Bagian destruktif dari usaha ini terutama terkait dengan nama Hume. Serangan frontal sensualistiknya meruntuhkan metafisika substansialis tradisional untuk selamanya, meski dengan harga tinggi: Dengan Hume, dengan keterpisahannya dari semua kepastian ontologis tradisional, subjek kehilangan semua hukum yang mengikat secara umum, baik yang menghubungkan alamgan dengan pemandangan-rantis norma-mbanantis. Terserah kepada antipode Hume dan mitra yang menyenangkan, Kant, untuk menghilangkan ancaman nihilistik dengan mendirikan bangunan metafisika bentuk yang menyenangkan di atas tanah yang diratakan oleh Hume.Â
Kant membangun kembali koherensi moral dan alam semesta yang dapat dipahami dengan menganggap subjek dengan konsistensi besi sebagai murni, menginterpretasikan suatu bentuk yang tidak memedulikan isinya. Ketidakduniawian relatif dari subjek membawa Hume ke skeptisme yang tidak sesuai dengan tugas integratif dari bentuk subjek.

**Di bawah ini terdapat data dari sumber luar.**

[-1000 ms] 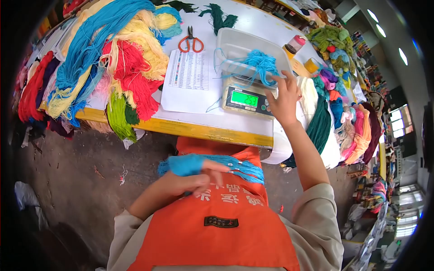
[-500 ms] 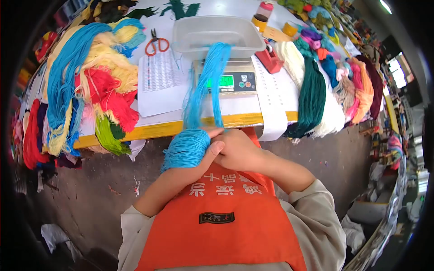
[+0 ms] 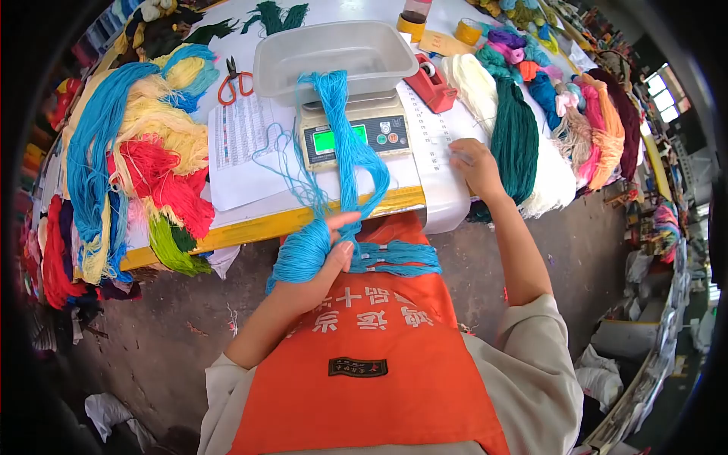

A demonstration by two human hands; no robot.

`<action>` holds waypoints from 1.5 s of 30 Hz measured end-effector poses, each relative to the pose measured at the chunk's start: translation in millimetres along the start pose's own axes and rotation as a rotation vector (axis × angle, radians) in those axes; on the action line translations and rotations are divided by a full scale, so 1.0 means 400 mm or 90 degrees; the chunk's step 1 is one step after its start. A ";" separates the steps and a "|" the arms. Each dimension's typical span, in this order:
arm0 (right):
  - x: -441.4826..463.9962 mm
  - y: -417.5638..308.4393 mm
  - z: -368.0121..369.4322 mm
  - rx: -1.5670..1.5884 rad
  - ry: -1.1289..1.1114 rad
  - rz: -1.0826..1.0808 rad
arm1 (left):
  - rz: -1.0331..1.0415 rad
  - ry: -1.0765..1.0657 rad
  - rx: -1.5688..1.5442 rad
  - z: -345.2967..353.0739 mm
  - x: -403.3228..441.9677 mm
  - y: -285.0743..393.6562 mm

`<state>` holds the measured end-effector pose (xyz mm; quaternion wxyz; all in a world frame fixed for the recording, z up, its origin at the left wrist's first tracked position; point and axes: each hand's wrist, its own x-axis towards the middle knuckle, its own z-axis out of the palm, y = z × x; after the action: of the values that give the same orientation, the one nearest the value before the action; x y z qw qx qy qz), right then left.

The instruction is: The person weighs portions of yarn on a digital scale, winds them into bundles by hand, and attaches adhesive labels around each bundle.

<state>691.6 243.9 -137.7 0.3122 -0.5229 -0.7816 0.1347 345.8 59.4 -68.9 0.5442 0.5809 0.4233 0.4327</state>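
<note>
Blue yarn point(image 3: 302, 254) is wound thickly round my left hand point(image 3: 334, 262), whose thumb and fingers close on the strands. From there the yarn runs up over the table edge and the digital scale point(image 3: 355, 139) to the clear plastic tray point(image 3: 334, 49) on top. My right hand point(image 3: 478, 168) is at the table's right front, over a printed paper strip point(image 3: 436, 133), fingers bent; a small pale piece shows at its fingertips. Tied blue bundles point(image 3: 398, 258) lie on the orange apron below the table edge.
Left of the scale are a printed sheet point(image 3: 243, 152), red-handled scissors point(image 3: 233, 82) and a heap of coloured skeins point(image 3: 163, 114). Right of it stand a red tape dispenser point(image 3: 432, 85), tape rolls and white and dark green skeins point(image 3: 516, 140).
The hands were together at the yarn half a second ago; my right hand has since moved right to the paper strip. My left hand stays with the wound yarn. The view has shifted slightly.
</note>
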 end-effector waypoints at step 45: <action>-0.050 -0.581 0.099 0.347 -0.198 -0.307 | 0.001 0.018 -0.011 -0.055 -0.018 0.002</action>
<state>501.4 133.5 -50.4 0.3399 -0.1959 -0.8557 0.3375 322.8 58.1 -67.8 0.5426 0.5708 0.4265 0.4448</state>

Di Kant - ini adalah filosofi awan transendentalnya - ketidakduniawian, dengan menjadikannya absolut, memenuhi syarat subjek sebagai pembat undang-undang universal dan penerus Tuhan. Dalam filosofi transendental Kant, sebagai pembawa "nalar murni" yang bebas dari intuisi, dunia kekacauan objek yang diberikan pada subjek; direduksi menjadi menjaga sensualitas yang sama sekali tidak empiris .
Dalam filosofi transendental Kant, sebagai pembawa "nalar murni" yang bebas dari intuisi, dunia kekacauan objek yang diberikan pada subjek; direduksi menjadi menjaga sensualitas yang sama sekali tidak empiris . Dalam filosofi transendental Kant, sebagai pembawa "nalar murni" yang bebas dari intuisi, dunia kekacauan objek yang diberikan pada subjek; direduksi menjadi keinginan sensual yang sama sekali tidak empiris.
Begitu kehendak bebas telah dimurnikan, ia mampu membangun kerajaan moral yang terdiri dari generalitas dan legalitas belaka. Ini melengkapi emansipasi metafisika dari teologi yang dimulai oleh Rousseau, Leibniz, dan lainnya, dan subjek yang merujuk pada diri sendiri secara radikal dan "hubungannya dengan dunia" direduksi menjadi konsep apologetik mereka.